__Assignment__. The material below holds the lines to copy: from the one with "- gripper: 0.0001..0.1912" up to and including the one with "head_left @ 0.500". Copy them exactly and skip the pictures.

__Data shown__.
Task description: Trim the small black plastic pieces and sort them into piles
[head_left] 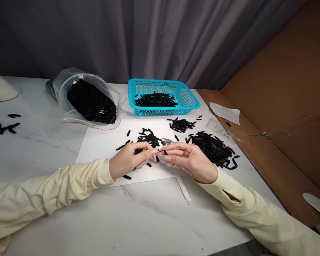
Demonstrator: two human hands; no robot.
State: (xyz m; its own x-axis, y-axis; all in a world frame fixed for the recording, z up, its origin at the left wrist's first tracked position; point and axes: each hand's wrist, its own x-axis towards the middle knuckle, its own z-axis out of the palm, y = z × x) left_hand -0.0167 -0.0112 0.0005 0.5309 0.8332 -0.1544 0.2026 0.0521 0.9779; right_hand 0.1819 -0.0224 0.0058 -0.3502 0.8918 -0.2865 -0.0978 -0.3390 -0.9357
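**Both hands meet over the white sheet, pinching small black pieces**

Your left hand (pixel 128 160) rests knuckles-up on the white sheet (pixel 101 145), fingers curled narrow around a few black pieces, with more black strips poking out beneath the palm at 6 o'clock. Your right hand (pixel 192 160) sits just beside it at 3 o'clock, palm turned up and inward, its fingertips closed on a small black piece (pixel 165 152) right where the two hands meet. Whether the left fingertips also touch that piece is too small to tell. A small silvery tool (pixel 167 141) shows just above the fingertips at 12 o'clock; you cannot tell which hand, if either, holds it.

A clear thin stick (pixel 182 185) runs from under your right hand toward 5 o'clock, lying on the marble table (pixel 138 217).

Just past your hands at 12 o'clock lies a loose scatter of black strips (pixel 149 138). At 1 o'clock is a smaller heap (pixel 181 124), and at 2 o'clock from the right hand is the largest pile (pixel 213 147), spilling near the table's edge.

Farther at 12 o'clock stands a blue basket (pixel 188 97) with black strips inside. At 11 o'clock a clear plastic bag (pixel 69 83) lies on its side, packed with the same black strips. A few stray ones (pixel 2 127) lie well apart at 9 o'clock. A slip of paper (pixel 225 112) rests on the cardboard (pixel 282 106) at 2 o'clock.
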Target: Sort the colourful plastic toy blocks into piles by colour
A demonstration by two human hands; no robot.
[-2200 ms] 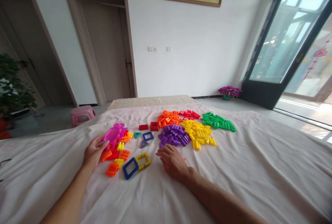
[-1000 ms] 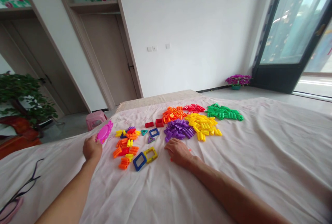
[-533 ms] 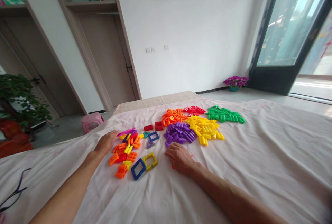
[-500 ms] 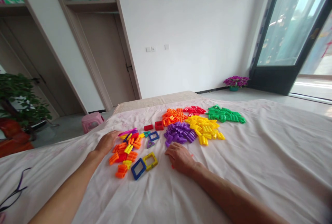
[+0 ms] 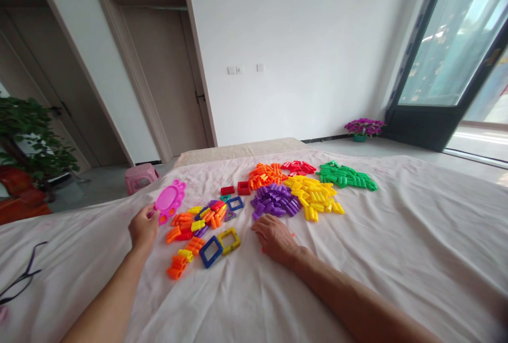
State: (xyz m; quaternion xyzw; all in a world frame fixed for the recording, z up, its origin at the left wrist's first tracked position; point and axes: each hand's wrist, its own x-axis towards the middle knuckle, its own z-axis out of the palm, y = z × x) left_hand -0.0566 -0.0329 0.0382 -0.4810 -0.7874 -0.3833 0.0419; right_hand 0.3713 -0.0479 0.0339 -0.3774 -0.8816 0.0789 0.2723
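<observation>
My left hand [image 5: 143,226] pinches the lower edge of a pink scalloped plastic disc [image 5: 170,196] with small holes round its rim, tilted above the cloth. Just right of it lies a mixed group of orange, yellow, red and purple tube pieces [image 5: 194,221]. My right hand [image 5: 275,236] rests on the cloth, fingers curled together; bits of red show from under it, and what they belong to is hidden. Beyond its fingers is the purple pile [image 5: 275,200]. Between the hands lie a blue square frame [image 5: 211,252] and a yellow square frame [image 5: 230,241].
Sorted piles lie farther back: orange [image 5: 265,175], red [image 5: 298,167], yellow [image 5: 313,195] and green [image 5: 345,175]. Red pieces [image 5: 243,188] and a smaller blue frame [image 5: 235,204] sit mid-table. Eyeglasses [image 5: 24,279] lie at the left edge. A pink stool [image 5: 142,178] stands beyond the table.
My left hand has lifted the pink disc off the mixed group and drawn it left and nearer. Some orange and yellow pieces there shifted. My right hand stays in place.
</observation>
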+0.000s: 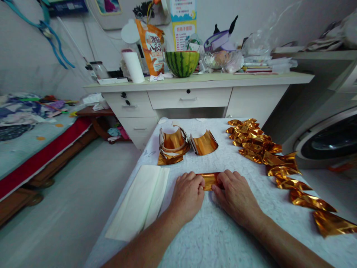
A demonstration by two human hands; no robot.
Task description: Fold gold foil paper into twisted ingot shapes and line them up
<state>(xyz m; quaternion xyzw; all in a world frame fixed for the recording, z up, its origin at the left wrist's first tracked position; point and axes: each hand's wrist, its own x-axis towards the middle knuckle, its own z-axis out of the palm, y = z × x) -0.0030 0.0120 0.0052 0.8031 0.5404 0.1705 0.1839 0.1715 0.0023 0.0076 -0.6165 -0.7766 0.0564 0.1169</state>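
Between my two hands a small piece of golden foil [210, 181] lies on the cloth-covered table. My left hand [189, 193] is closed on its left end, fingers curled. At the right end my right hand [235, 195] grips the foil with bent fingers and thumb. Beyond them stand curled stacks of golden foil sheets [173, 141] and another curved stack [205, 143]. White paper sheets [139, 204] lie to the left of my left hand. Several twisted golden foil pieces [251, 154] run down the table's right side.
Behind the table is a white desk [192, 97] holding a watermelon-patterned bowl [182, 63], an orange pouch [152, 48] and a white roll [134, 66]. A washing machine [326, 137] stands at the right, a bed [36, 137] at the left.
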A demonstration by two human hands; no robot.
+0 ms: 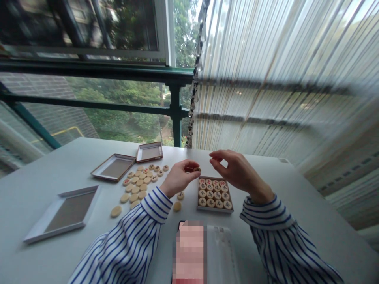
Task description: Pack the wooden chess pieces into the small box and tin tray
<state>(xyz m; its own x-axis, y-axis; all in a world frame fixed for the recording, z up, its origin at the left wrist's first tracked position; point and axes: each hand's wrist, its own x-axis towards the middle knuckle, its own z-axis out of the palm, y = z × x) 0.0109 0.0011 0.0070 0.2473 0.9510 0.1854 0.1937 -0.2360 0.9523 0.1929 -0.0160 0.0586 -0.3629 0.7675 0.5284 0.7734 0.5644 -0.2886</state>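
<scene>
Green railings (176,120) back your white tabletop (284,181), left grip (180,178) pinching a wooden disc (197,169) by an open square box (215,210), right grip (238,169) parted.

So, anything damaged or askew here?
Possibly one thing: the white tray at the left of the view. Its left wall seems splayed outward, apparently parted at the far corner. By contrast, the filled box looks square.

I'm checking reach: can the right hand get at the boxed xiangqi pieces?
Probably yes: the right hand hovers near the open box, seemingly holding nothing, and nothing covers the xiangqi pieces.
</scene>
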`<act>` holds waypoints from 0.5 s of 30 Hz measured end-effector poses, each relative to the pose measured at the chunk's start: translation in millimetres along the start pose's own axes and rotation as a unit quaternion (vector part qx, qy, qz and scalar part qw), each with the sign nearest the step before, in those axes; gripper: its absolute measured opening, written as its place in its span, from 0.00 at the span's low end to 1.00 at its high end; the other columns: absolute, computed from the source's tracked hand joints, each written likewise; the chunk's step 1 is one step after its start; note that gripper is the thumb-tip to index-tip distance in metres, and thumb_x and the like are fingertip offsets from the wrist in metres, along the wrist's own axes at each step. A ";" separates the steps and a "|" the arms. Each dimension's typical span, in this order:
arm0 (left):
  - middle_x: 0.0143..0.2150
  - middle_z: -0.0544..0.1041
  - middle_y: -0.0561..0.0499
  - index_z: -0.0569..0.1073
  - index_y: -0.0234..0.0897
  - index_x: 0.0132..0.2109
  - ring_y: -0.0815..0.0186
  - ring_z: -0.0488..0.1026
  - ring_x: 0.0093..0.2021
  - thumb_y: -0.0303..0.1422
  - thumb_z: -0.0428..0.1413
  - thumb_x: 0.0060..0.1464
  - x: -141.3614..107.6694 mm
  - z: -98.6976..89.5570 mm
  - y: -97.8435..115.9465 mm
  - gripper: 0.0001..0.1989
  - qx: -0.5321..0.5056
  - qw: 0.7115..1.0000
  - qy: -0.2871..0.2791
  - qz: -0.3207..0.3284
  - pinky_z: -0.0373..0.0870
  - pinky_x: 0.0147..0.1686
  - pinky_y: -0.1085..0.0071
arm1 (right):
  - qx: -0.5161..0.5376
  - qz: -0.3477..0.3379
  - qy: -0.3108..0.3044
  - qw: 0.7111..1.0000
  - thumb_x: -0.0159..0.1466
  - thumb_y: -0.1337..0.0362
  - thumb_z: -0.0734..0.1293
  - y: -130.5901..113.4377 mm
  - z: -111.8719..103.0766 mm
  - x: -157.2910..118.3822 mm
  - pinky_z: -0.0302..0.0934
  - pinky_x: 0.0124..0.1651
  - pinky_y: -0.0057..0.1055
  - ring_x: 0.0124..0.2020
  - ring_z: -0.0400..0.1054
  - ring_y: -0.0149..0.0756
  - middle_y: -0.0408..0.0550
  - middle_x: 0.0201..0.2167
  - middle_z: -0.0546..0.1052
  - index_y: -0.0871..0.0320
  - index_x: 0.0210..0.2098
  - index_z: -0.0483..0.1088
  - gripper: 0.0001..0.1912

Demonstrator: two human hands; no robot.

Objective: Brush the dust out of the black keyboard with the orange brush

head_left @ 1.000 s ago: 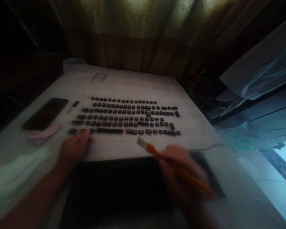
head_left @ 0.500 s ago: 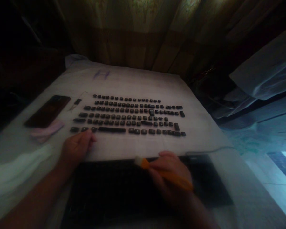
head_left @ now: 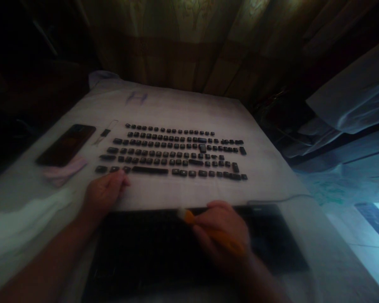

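My right hand (head_left: 225,227) is wrapped round a brush (head_left: 224,240) with an orange handle and pale bristles. The bristle end points left and is over the back edge of a black keyboard (head_left: 145,248), whose fine detail is lost in the dark. My left hand (head_left: 105,189) rests with curled fingers on the white cloth by the keyboard's back left corner. Nothing shows in that hand. Just beyond its knuckles lie loose black keycaps (head_left: 177,162), set out in several rows, with a long space bar (head_left: 150,170) in the nearest row.
To the left, a dark phone (head_left: 68,145) lies partly over a pink cloth (head_left: 66,170). A small tool with a wire loop (head_left: 105,133) lies near the keycaps. White fabric (head_left: 19,223) is bunched at the left. A cable (head_left: 281,199) runs right from the keyboard; a curtain (head_left: 177,50) hangs behind.
My right hand and the brush have shifted slightly left over the keyboard. My left hand stays curled in nearly the same place; the whole view has moved a little.
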State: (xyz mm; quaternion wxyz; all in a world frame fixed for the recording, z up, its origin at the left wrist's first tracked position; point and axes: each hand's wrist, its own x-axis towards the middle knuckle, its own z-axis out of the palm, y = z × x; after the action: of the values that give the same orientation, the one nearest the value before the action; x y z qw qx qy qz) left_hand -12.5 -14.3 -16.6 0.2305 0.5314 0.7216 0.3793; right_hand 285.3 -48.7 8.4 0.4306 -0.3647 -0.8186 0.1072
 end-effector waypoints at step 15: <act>0.18 0.70 0.54 0.73 0.39 0.26 0.65 0.68 0.19 0.50 0.48 0.55 1.2 0.3 -3.1 0.22 -0.006 1.000 -0.010 0.007 0.66 0.23 0.70 | -0.010 -0.003 -0.018 1.000 0.69 0.64 0.65 2.5 0.7 -2.6 0.73 0.40 0.35 0.26 0.77 0.34 0.42 0.28 0.84 0.54 0.38 0.77 0.07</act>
State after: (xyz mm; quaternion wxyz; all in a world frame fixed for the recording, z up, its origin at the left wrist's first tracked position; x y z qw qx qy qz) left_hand -14.6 -13.5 -19.2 0.2375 0.5389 0.7133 0.3799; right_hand 286.9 -48.6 5.2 0.4123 -0.3647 -0.8283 0.1049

__Exercise answer__.
  - gripper: 0.0001..0.1912

Demonstrator: two human hands; no robot.

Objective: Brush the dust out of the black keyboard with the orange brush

head_left @ 1.000 s ago: 
head_left @ 0.500 s ago: 

Nothing more is required for this answer.